Optiver Quantitative Analyst interview typically runs 3-5 rounds: online assessment, HR screen, technical interviews, and final round. The process usually takes a few weeks to months and is notably speed-heavy, with games and fast mental math.
$152K
Avg. Base Comp
$207K
Avg. Total Comp
3-4
Typical Rounds
2-5 weeks
Process Length
We've seen a very consistent pattern in Optiver’s Quantitative Analyst process: the people who do best are not the ones with the deepest textbook answers, but the ones who can turn uncertainty into a clean decision quickly. Multiple candidates reported probability, expected value, and market-making games showing up again and again, often alongside tight timing and little room for overthinking. The recurring signal is fast probabilistic judgment — not just knowing the formula, but knowing when to approximate, when to move on, and how to defend a choice out loud while the clock is still running.

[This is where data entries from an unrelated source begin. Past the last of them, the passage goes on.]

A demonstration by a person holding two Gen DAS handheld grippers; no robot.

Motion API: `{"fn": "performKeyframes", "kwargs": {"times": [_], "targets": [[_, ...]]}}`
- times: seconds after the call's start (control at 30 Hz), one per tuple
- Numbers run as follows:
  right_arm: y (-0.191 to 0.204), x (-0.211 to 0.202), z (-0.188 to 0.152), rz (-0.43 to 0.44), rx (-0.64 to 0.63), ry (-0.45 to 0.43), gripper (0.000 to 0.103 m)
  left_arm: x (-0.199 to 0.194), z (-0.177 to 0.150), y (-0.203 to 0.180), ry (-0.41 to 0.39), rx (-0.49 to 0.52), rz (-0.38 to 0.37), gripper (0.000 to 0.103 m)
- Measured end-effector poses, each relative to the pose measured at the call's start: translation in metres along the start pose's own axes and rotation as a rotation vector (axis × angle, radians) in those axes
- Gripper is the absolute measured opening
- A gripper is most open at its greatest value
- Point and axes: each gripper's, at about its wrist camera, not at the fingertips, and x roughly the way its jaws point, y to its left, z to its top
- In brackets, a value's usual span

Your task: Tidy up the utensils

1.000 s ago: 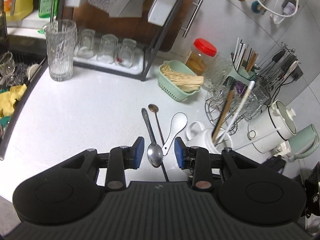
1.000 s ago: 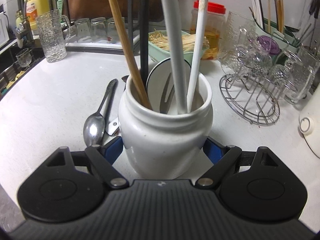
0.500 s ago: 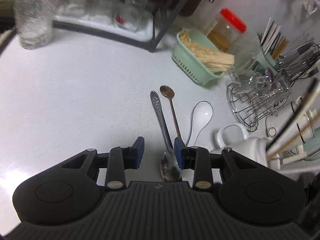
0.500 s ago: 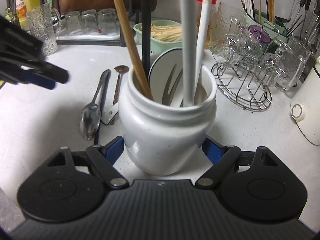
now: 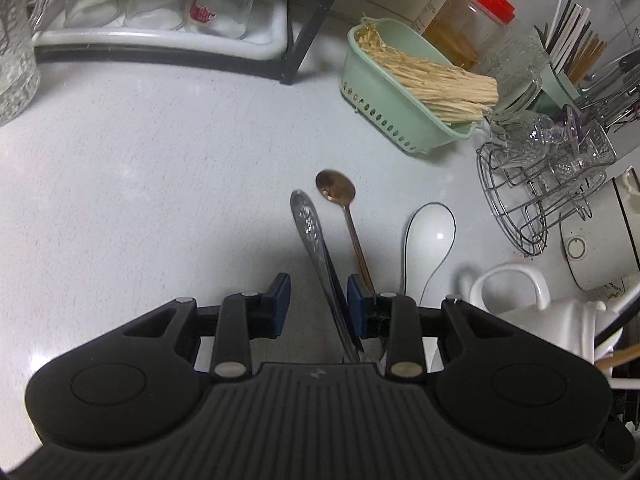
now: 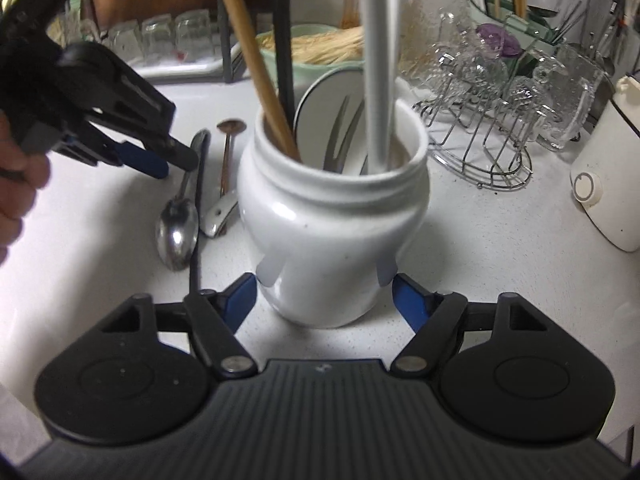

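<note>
Left gripper (image 5: 316, 304) over the spoons, right gripper (image 6: 324, 292) around the white jar (image 6: 332, 232).

Left gripper, narrow gap, nothing gripped: steel spoon (image 5: 316, 248) handle runs up between its pads, close to the right one, lying on the bench (image 5: 140, 184). Copper spoon (image 5: 340, 200) just right of it at frame centre, white ceramic spoon (image 5: 428, 236) further right. Right gripper jaws closing, jar between the blue pads at lower centre; whether the pads touch it, cannot tell. Jar holds a wooden stick (image 6: 252, 56) and a grey handle (image 6: 378, 64). Green basket (image 5: 392, 120) upper right in the left view.
</note>
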Motion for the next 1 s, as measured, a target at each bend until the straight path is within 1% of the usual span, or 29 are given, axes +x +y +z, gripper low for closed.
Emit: {"fn": "performKeyframes", "kwargs": {"times": [0.07,0.13,0.23,0.33,0.43,0.5,0.57,0.63,0.7,0.8,1.0], "targets": [[0.000,-0.005,0.003,-0.007,0.013,-0.031,0.091,0.002,0.006,-0.002,-0.007,0.009,0.015,0.036],[-0.001,-0.008,0.008,-0.016,0.023,-0.055,0.093,0.005,0.011,-0.003,-0.010,0.015,0.020,0.035],[-0.003,-0.011,0.018,-0.022,0.036,-0.092,0.097,0.009,0.022,-0.004,-0.019,0.025,0.047,0.035],[-0.003,-0.012,0.025,-0.017,0.026,-0.124,0.097,0.012,0.033,-0.002,-0.024,0.026,0.071,0.035],[0.001,-0.005,0.029,-0.016,-0.009,-0.099,0.097,0.015,0.041,-0.002,-0.006,0.028,0.077,0.035],[0.003,-0.005,0.030,-0.011,-0.010,-0.095,0.097,0.018,0.045,-0.006,0.023,0.051,0.085,0.035],[0.004,-0.004,0.030,-0.006,-0.015,-0.089,0.097,0.021,0.049,-0.008,0.056,0.049,0.075,0.034],[0.004,-0.003,0.030,-0.010,-0.023,-0.086,0.097,0.024,0.053,-0.013,0.085,0.071,0.085,0.024],[0.004,-0.002,0.030,-0.006,-0.016,-0.082,0.097,0.027,0.054,-0.018,0.101,0.091,0.113,0.019],[0.002,-0.002,0.031,-0.002,-0.011,-0.081,0.097,0.028,0.052,-0.021,0.102,0.126,0.126,0.018],[-0.001,0.001,0.031,0.008,-0.016,-0.082,0.097,0.020,0.046,-0.011,0.080,0.081,0.110,0.015]]}}
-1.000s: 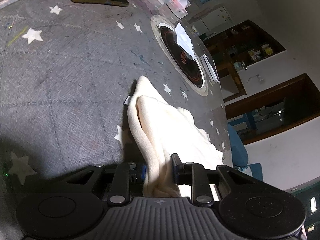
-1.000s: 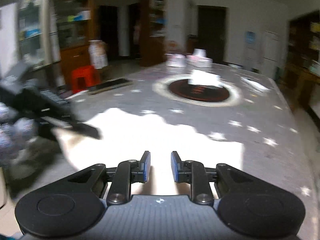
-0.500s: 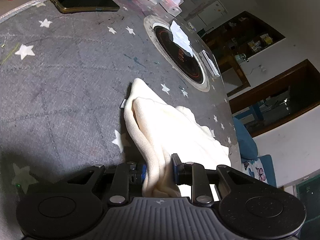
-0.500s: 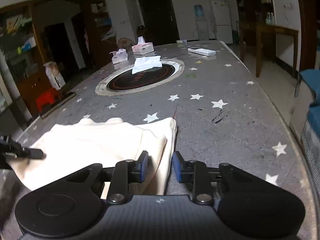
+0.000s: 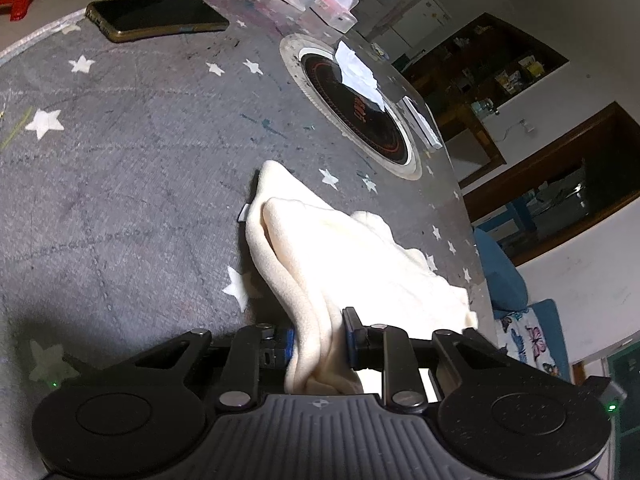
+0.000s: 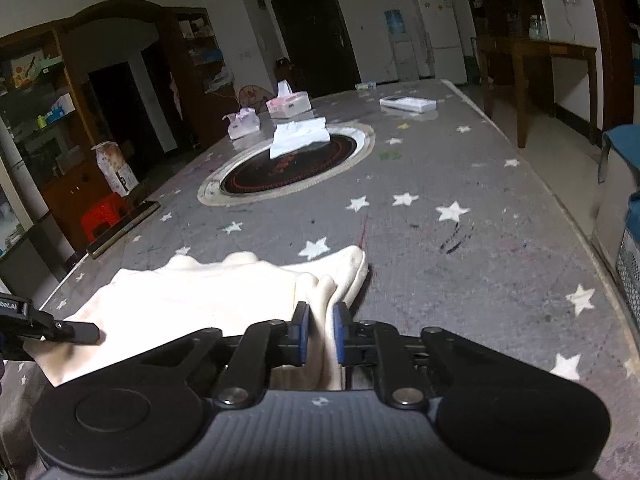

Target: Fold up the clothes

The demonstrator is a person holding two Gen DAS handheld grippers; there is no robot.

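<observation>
Much of the near end of the star-printed grey tablecloth (image 6: pixel 460 184) is covered by a cream garment (image 6: pixel 208 292), loosely doubled over with rumpled edges. One bunched edge is pinched in the closed left gripper (image 5: pixel 319 334), another in the closed right gripper (image 6: pixel 319 330); bare cloth is seen beyond, up to the round inset cooktop (image 6: pixel 292 164).

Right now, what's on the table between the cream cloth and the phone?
Nothing: the left wrist view shows only bare grey star-print tablecloth between the cream cloth and the phone.

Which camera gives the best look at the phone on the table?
The left wrist view. The phone lies flat there, whole and unobstructed, near the table's far edge. The right wrist view shows only its thin side edge at the table's left edge.
</observation>
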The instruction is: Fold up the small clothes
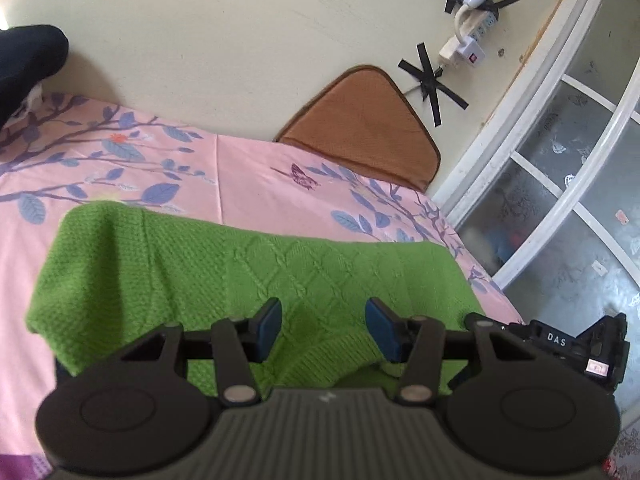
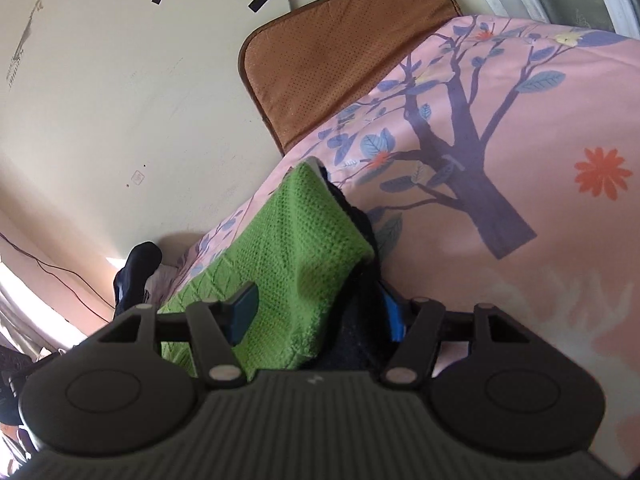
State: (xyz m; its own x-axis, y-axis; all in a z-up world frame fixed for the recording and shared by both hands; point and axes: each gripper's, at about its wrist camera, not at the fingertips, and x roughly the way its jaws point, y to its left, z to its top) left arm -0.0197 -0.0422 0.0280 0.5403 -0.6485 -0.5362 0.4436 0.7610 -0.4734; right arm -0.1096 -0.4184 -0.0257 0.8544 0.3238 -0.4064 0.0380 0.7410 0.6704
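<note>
A green knitted garment (image 1: 240, 272) lies on the pink floral bedsheet (image 1: 248, 172). My left gripper (image 1: 324, 328) is open, its blue pads either side of the garment's near hem, which rises between them. In the right wrist view the same green garment (image 2: 296, 248) stands up in a fold with dark cloth (image 2: 360, 320) under its right side. My right gripper (image 2: 320, 312) is open around this folded edge; its right pad (image 2: 394, 320) is partly hidden behind the dark cloth. The other gripper shows at the right edge of the left wrist view (image 1: 580, 344).
A brown cushion (image 1: 368, 120) leans on the cream wall behind the bed. A power strip and lamp (image 1: 480, 8) are taped to the wall. A white-framed glass door (image 1: 560, 160) stands to the right. A dark object (image 1: 24, 60) lies at the bed's far left.
</note>
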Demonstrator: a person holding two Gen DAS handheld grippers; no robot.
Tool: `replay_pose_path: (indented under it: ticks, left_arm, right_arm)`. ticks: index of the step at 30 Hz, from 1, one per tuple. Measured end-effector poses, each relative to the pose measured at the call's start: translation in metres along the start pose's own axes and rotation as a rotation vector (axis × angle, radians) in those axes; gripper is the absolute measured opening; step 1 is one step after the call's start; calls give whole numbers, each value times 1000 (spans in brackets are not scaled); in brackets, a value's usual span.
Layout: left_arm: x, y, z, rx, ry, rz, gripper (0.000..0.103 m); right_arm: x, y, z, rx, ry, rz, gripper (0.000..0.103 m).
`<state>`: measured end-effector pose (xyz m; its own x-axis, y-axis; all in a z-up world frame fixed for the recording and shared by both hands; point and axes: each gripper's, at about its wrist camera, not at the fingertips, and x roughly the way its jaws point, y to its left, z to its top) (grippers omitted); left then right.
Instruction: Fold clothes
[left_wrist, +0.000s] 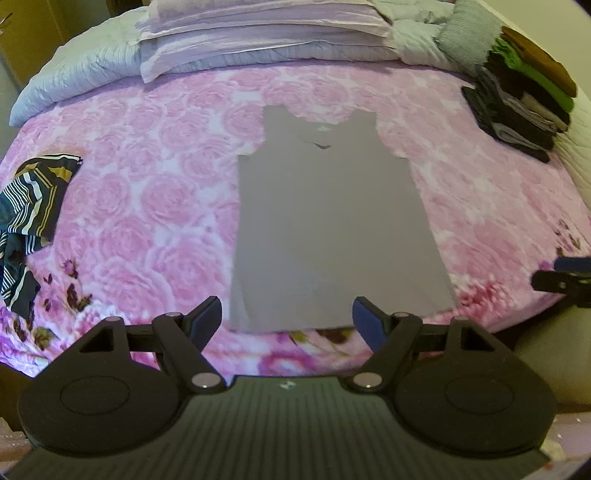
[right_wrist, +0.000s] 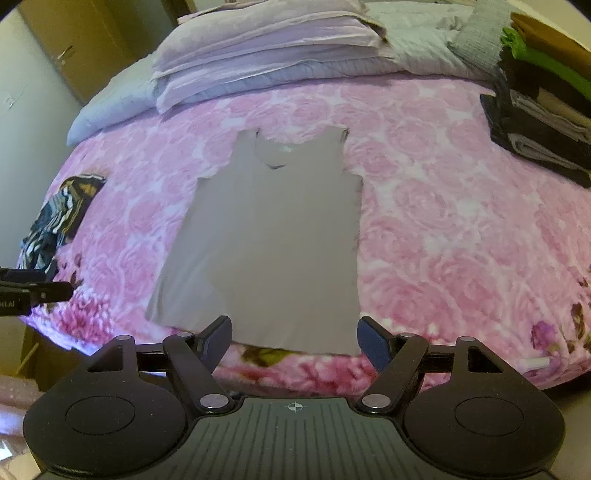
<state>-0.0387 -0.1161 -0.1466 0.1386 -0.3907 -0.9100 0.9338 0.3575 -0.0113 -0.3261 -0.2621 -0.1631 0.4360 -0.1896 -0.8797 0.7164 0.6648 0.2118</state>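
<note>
Grey, smooth-knit sleeveless tank top (left_wrist: 332, 221) lies flat and unfolded, middle of the bed, on a pink rose-print plush blanket (left_wrist: 147, 192). Long axis runs from the near bed edge away toward the pillows: 2 shoulder straps and the scooped neckline at the far end, straight hem at the near end. Shape is a trapezoid, wider at the hem; surface mostly wrinkle-free, slight ripple at the hem's left corner in the right wrist view.

Left tool (left_wrist: 287, 319) is released, 2 black fingers with blue pads spread wide, nothing between them; it hovers over the hem, shifted toward the hem's left part. Right tool (right_wrist: 295, 338) also released, pads apart and bare, above the hem's right part. Whether either tool touches the cloth, cannot tell.

Striped black-white-gold crumpled garment (left_wrist: 29, 214) sits at the blanket's left edge, well apart from the top. Stack of folded clothes, black, grey, green and brown (left_wrist: 524, 96), at the far right. Lilac pillows (left_wrist: 258, 33) on a quilted pale-grey comforter (left_wrist: 74, 77) at the head.
</note>
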Motion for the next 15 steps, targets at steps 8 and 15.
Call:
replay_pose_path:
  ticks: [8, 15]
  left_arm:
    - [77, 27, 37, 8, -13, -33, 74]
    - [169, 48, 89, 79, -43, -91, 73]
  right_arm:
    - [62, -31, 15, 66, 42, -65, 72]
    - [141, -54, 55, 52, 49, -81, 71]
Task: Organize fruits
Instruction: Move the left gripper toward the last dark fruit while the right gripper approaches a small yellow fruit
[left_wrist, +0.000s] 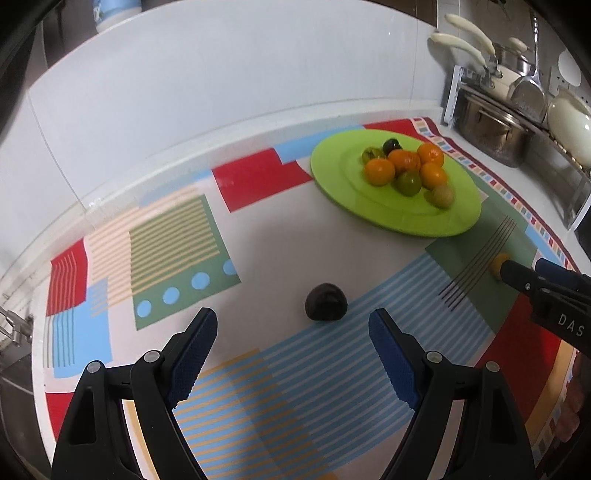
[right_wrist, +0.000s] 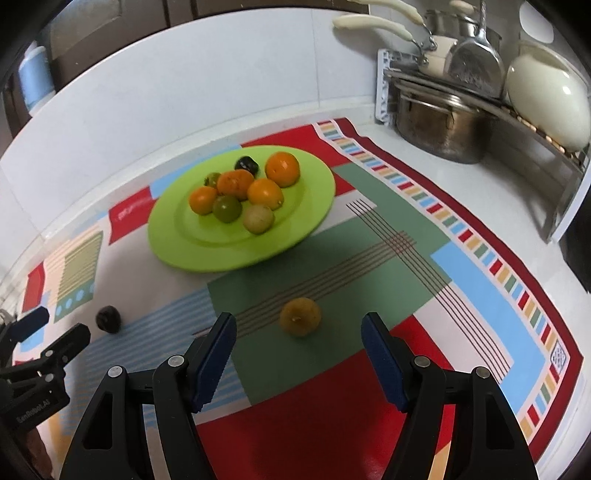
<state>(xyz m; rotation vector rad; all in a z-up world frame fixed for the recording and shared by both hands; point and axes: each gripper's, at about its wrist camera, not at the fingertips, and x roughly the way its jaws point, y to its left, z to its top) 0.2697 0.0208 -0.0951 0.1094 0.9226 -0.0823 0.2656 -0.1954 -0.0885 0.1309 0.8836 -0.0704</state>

Another theme our candidates keep mentioning is that Optiver is unusually interested in how you think about risk. We saw questions about betting allocations, confidence intervals, arbitrage, and even whether someone was too risk averse in a game setting. That tells us they’re watching for comfort with uncertainty as much as correctness. Candidates who got through described the interviews as fair but very specific to trading: they were asked to reason through options exposure, market making, and rough estimation rather than generic coding puzzles. Even the behavioral conversations tended to circle back to why trading, why Optiver, and how you respond when you make a mistake.
The non-obvious part is that this process can feel deceptively broad. Some candidates expected a classic quant interview and instead got game-heavy assessments, while others were surprised by how much the company cared about mental math speed and concise explanation under pressure. The strongest pattern across the experiences is that Optiver is screening for people who can stay calm, make a defensible call, and communicate it cleanly when the numbers are incomplete.
Synthetized from 16 candidates reports by our editorial team.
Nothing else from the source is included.